WHAT YOU ARE ASKED TO DO:
For each line of the listing that holds "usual", show the full line.

○ ○ ○ ○ ○ ○ ○

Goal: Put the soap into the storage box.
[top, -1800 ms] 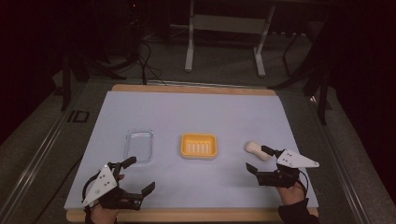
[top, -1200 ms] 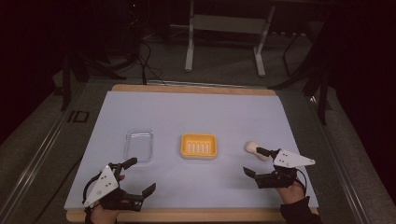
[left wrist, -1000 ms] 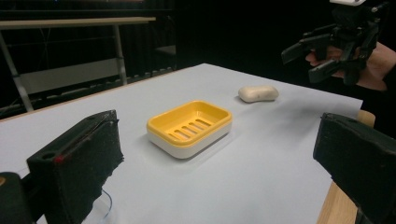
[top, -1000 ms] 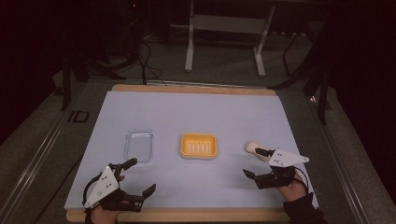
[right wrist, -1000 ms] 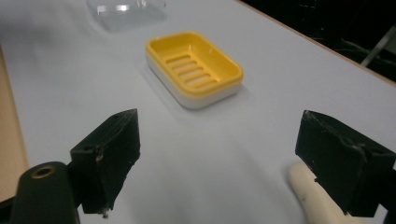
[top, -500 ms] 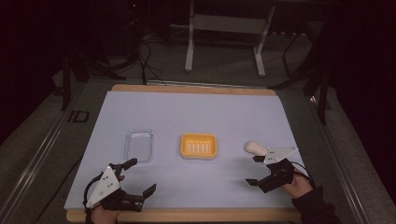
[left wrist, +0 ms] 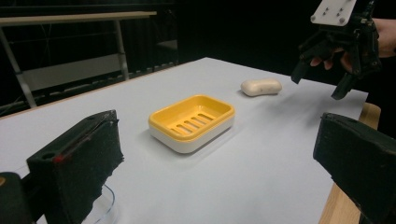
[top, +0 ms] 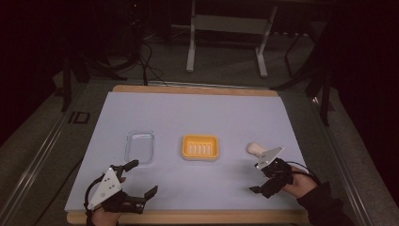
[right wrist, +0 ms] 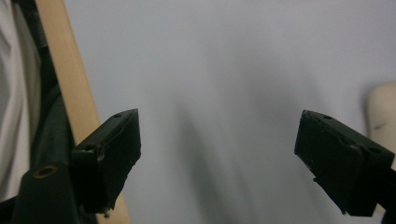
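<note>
I have drawn my right hand-held gripper (top: 265, 177) back toward my edge of the worktop (top: 197, 113); a moment ago it sat right beside the soap bar (top: 254, 148). Its jaws are spread and hold nothing. The soap lies untouched, right of the yellow soap dish (top: 201, 147). My left hand-held gripper (top: 141, 179) waits open near the clear lid (top: 139, 146). I judge the pickup must be approached afresh.

Counted on the table: one soap (top: 254, 148), one yellow dish (top: 201, 147), one clear tray (top: 139, 146), two grippers (top: 133, 181) (top: 260, 177).
</note>
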`<state>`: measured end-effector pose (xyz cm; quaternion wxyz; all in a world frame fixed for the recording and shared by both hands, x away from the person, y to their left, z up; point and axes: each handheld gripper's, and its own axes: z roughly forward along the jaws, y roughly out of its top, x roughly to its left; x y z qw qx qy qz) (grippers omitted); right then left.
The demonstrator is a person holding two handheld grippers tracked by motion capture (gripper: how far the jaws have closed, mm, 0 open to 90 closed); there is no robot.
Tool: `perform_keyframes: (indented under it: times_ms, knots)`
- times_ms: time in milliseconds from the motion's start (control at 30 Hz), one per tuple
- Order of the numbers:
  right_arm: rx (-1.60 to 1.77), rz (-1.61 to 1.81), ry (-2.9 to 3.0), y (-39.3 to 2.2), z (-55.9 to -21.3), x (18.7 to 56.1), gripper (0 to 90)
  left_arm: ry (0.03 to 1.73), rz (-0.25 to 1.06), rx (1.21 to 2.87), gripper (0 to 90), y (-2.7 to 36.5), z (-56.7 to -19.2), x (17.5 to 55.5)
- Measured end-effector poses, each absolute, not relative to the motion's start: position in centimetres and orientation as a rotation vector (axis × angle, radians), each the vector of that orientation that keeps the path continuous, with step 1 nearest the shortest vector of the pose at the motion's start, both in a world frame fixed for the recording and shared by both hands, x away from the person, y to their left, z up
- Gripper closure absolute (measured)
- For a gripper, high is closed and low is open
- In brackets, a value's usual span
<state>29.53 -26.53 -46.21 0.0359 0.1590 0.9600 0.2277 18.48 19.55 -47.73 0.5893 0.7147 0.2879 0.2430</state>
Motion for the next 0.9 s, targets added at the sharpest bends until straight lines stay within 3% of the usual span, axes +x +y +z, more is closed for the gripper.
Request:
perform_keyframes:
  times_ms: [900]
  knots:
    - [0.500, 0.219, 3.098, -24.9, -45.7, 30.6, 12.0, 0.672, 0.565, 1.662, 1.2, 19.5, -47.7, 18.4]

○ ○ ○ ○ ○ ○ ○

ANSWER TO THE EXERCISE:
- In brackets, a value's usual span
Motion for the next 0.9 s, targets added at the sharpest bends until straight lines stay within 3% of the usual span, axes +x +y +z, more is closed for the gripper.

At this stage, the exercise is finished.